Coffee has always been a necessary yet unromantic affair at my home. It was a quick caffeine fix prepared twice (or thrice) a day. While offering to make someone a cup was definitely a love language, it was a language more comparable to German than French. For anyone wondering filter coffee at the Athrays follows a simple three-step process
Filter out your decoction (around 20 mins before you want your cup)
Heat Milk
Pour Milk and Decoction into a cup
Very simple, very to-the-point, very tasty!
This was not the case when I came to university. Especially not the case when I became friends with a coffee aficionado who lived on the floor above me. Almost as soon as we became friends, I learnt about the AeroPress. The AeroPress is a clean three-part gizmo with similar mechanics to that of a syringe (as per my noob and potentially flawed understanding). One part collects the coffee-water mixture and has a filter attached to the bottom. The other part acts as a piston applying air pressure from the top. What gravity was for filter kaapi at home, air pressure was for Aero Pressed brew at my friend’s hostel room.
Enough of science. Back to storytelling.
While there seemed to exist several procedural similarities in the coffee brewed at home, and that brewed by my friend - the two could not have been more different. In contrast to the choppy three-stage process I mentioned earlier, my friend’s brewing usually began with a weighing scale (for the coffee) and sometimes with the sound of coffee beans being ground. But much like coffee at home, this methodical process always ended with a banging cup of coffee.
One evening with my friend, we started talking about how the inventor of the AeroPress came up with his invention. My friend told me that the Aero Press was invented to simplify coffee brewing. One would wake up all groggy (or get back home, in a comparable state of mind) in the mood for some bean, not as much in the mood for a multi-step brewing process.

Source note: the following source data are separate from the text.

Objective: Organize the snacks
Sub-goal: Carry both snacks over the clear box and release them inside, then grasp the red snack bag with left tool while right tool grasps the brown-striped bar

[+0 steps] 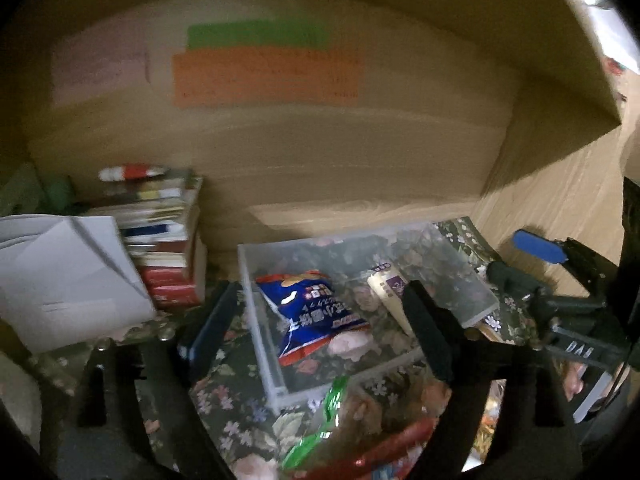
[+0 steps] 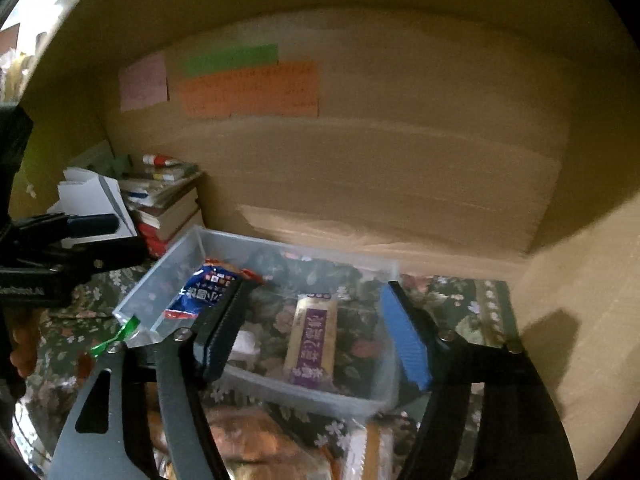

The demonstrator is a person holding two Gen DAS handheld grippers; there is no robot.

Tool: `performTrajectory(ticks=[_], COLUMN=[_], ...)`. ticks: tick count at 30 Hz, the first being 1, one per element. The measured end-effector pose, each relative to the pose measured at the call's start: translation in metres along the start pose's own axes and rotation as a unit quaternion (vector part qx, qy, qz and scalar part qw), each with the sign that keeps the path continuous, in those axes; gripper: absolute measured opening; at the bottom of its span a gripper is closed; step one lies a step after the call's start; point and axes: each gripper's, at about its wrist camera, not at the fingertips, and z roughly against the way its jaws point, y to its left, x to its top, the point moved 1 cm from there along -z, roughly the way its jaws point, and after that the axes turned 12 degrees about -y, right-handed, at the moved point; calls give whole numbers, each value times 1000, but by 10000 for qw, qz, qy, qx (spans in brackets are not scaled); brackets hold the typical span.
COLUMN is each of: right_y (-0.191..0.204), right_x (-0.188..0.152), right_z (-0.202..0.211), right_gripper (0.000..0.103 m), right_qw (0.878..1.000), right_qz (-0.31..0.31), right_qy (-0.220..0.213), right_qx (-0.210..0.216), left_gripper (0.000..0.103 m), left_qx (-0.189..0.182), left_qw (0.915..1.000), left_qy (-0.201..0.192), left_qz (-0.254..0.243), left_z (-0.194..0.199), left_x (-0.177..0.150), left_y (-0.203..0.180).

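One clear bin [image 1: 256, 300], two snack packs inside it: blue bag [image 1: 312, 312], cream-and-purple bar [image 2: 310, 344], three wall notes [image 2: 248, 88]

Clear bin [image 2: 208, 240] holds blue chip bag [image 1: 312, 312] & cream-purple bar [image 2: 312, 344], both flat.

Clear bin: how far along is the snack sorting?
Done: the clear bin already holds a blue chip bag and a purple-labelled bar. In hand: nothing; the left gripper and right gripper are both open. Left: a green-edged packet and other snacks lie outside, in front of the bin.
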Motion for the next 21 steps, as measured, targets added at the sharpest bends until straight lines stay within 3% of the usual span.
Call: performTrajectory(ticks=[9, 21], right_y=[-13, -35], right_x=[-18, -78], right_z=[52, 62], right_gripper=[76, 76], right_qw=[9993, 9975], right_qz=[-79, -393], right_qy=[-234, 367], right_qx=[-274, -456], left_gripper=[99, 101], left_qx=[229, 330], left_qw=[9996, 9993], left_qy=[-159, 151], left_qz=[-49, 22], left_z=[45, 65], left_x=[-34, -95], left_y=[-11, -43])
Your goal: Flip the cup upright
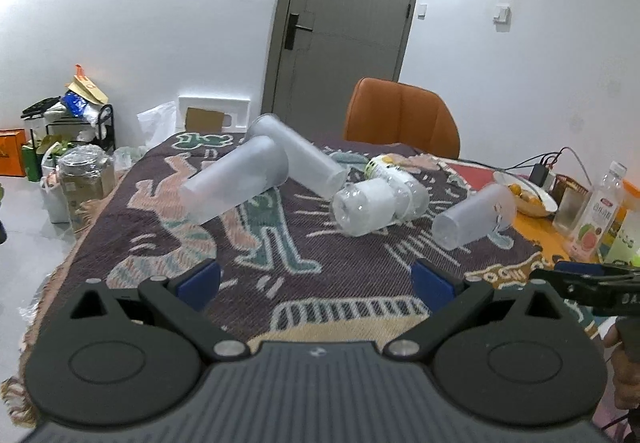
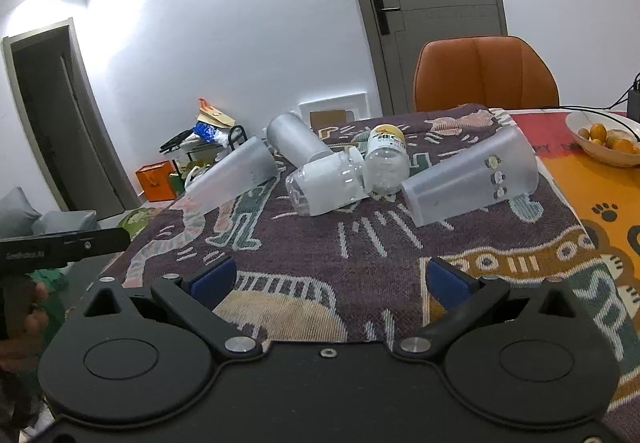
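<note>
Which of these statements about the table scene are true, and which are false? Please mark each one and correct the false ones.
1. All the frosted cups lie on their sides. True: the left cup, the far cup and the sticker cup are all tipped over.
2. The left gripper is shut on a cup. False: it is open and holds nothing.
3. The right gripper is open. True.
4. A bowl of fruit stands at the right side of the table. True.
5. The chair behind the table is blue. False: it is orange.
6. The clear bottles stand upright. False: they lie on the patterned cloth.
</note>
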`<state>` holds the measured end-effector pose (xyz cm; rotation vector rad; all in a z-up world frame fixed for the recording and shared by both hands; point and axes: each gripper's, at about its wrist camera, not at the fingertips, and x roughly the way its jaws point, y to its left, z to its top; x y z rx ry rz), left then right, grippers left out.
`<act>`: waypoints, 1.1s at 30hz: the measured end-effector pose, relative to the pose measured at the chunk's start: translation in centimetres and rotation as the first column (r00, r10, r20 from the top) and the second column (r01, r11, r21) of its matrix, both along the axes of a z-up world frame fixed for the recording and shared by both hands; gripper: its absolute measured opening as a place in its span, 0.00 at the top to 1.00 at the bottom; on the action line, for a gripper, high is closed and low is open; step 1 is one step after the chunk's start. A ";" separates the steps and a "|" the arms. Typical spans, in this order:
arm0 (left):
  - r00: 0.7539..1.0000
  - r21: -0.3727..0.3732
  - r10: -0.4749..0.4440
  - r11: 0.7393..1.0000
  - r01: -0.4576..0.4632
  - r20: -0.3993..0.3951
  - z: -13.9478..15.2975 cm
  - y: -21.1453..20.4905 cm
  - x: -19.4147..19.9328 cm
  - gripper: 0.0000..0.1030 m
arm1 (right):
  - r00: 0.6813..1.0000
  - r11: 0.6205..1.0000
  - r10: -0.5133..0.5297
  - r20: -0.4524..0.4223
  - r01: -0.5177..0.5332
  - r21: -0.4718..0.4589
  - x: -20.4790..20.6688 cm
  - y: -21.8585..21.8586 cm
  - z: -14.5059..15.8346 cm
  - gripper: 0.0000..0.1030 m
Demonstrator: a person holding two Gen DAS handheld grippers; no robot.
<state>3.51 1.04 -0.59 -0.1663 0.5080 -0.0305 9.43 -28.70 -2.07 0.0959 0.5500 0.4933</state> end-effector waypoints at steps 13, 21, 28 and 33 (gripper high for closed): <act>0.996 -0.039 0.031 0.999 -0.034 -0.088 -1.3 0.6 6.8 0.02 | 1.000 1.000 -0.023 0.016 0.022 0.017 5.1 1.2 0.5 0.00; 0.994 -0.075 0.021 0.997 -0.029 -0.105 -1.6 0.7 10.4 0.02 | 0.999 0.999 -0.042 -0.009 0.042 0.003 8.8 1.0 0.4 0.00; 0.992 -0.099 0.025 0.994 -0.038 -0.125 -1.7 0.8 13.0 0.02 | 0.999 1.000 -0.021 -0.036 0.022 0.013 12.0 1.1 0.7 0.00; 0.990 -0.103 0.057 0.992 -0.070 -0.130 -1.7 0.9 14.5 0.02 | 0.998 1.000 -0.001 -0.060 0.002 0.015 14.5 1.4 0.9 0.00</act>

Cue the AeroPress! All that was required was a reasonably calculated push and you’d have a cup of coffee. “However, what about a second cup of coffee? In case you had a friend visiting your home?” My friend asked me, both of us appreciating the irony behind the sentence. He continued as he readied the AeroPress (AP), “How does one ensure the same push on the AP every time they wanted to brew a cup?”
Following a brief theatrical pause, my friend proceeded to place his forearm on the AeroPress - slowly weighing it down. There it was - a simple, yet constant push on the brew! I myself had the opportunity of testing this hack out when my friend asked me to lend him a hand (no pun intended).
Along with all the caffeine-fueled conversations I have had at friends’, this is a memory that stays with me. Coffee as finely calibrated to its maker as it is to its drinker.
the ending's so neatly done!
loved reading this! Am familiar with the Aero Press but never took the time to find out what made it unique! Thank you for this. I learned something new today!